Czy ja wiem wiem, drabiny, szczeble - to nie dla mnie, za łatwo, za wolno.

Napisałeś, że Sun Tzu nikomu się nie przydaje - a więc Ci wszyscy, którzy już doszli do CEO i odnoszą sukcesy, a opierają się na Sun Tzu są w błędzie, a Ty masz rację?

Ale dość już populizmu, poproszę konkrety. Dlaczego "musi byc o wiele bystrzejszy, przebieglejszy, przezorniejszy i jeszcze kilkanascie/dziesiat innych -szy."?Michał Ksiądzyna edytował(a) ten post dnia 25.05.08 o godzinie 01:54

konto usunięte

Temat: Sun Tzu

Tak. Bede upieral sie przy tym, ze jest nieprzydatny. Dlaczego? Dlatego, ze tego wszystkiego dowiedzieli sie na swojej drodze. Sam widzisz po wypowiedziach, ze ludzie nic odkrywczego w nim nie widza.

A Ci wszyscy, ktorzy "opieraja sie na Sun Tzu" - zauwaz, jak "trendy" , fajnie i w ogole super brzmi "doszedlem do wszystkiego dzieki naukom starozytnych mistrzow wojny" w przeciwienstwie do "doszedlem do wszystkiego dzieki sprytowi, przebieglosci i umiejetnosci manipulacji"

Co do konkretow - wracamy do poczatku. Sun Tzu ok dla zasiadajacych na stolkach, be dla "aspirantow". tyle, ze Ci zasiadajacy juz podczas swojej drogi sami odkryli te madrosci. proste
Dagmara D.

Dagmara D. Field Research
Poland - Badania
rynku - moja miłość.
Wykł...

Temat: Sun Tzu

Michał Ksiądzyna:
Ale dość już populizmu, poproszę konkrety. Dlaczego "musi byc o wiele bystrzejszy, przebieglejszy, przezorniejszy i jeszcze kilkanascie/dziesiat innych -szy."?Michał Ksiądzyna edytował(a) ten post dnia 25.05.08 o godzinie 01:54
Zgadzam się z Michałem.
A ta lista cech -szy dla CEO jest niestety nie do końca szczęśliwa. Znam wiele przypadków takich co nie mieli ani jednej z tych cech. Mieli za to bardzo dobrze wyrobiony jeden organ :):)

Temat: Sun Tzu

Krzysztof S.:
Tak. Bede upieral sie przy tym, ze jest nieprzydatny. Dlaczego? Dlatego, ze tego wszystkiego dowiedzieli sie na swojej drodze.
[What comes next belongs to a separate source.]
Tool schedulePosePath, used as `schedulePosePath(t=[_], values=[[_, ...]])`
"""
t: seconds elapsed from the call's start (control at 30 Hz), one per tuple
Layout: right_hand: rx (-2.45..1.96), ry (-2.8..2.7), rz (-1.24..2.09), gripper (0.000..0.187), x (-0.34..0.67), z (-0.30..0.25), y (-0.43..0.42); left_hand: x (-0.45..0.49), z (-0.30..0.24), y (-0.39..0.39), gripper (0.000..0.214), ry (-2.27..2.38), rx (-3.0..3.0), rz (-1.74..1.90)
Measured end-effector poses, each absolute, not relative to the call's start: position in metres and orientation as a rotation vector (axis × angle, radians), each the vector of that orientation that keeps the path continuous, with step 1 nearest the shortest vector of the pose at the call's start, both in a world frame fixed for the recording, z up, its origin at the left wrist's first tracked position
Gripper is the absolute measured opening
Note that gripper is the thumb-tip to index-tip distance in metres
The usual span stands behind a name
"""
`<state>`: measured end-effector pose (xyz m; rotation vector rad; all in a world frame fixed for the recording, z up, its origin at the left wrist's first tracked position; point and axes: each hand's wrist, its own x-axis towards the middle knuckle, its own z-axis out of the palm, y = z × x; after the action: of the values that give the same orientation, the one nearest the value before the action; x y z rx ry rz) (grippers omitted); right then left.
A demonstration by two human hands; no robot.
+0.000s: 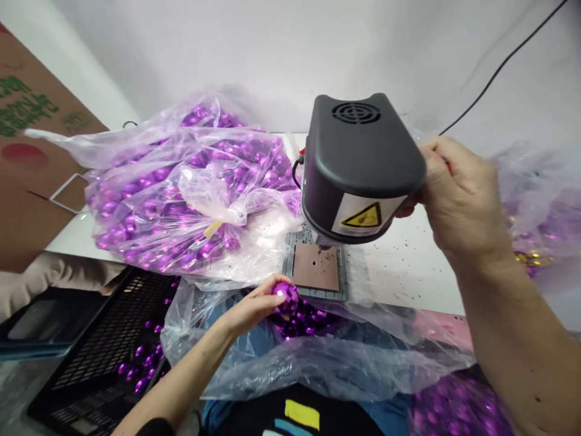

Sam widzisz po wypowiedziach, ze ludzie nic odkrywczego w nim nie widza.

A Ci wszyscy, ktorzy "opieraja sie na Sun Tzu" - zauwaz, jak "trendy" , fajnie i w ogole super brzmi "doszedlem do wszystkiego dzieki naukom starozytnych mistrzow wojny" w przeciwienstwie do "doszedlem do wszystkiego dzieki sprytowi, przebieglosci i umiejetnosci manipulacji"

Co do konkretow - wracamy do poczatku. Sun Tzu ok dla zasiadajacych na stolkach, be dla "aspirantow". tyle, ze Ci zasiadajacy juz podczas swojej drogi sami odkryli te madrosci. proste

Aż wziąłem Sztukę Wojny do ręki.

Proszę, oto spis treści:
I. Wyliczenia wstępne
II. Prowadzenie wojny
III. Strategia zaczepna
IV. Uformowanie
V. Siła
VI. Pustka i pełnia
VII. Zmagania zbrojne
VIII. Dziewięć zmiennych
IX. Wojsko w marszu
X. Ukształtowanie terenu
XI. Dziewięć terenów
XII. Atak ogniowy
XIII. Szpiegostwo

Niech sobie każdy sam przetłumaczy na język zarządzania.

Za to mam dodatek o tytule "Trzydzieści sześć podstępów", więc może mylimy literaturę?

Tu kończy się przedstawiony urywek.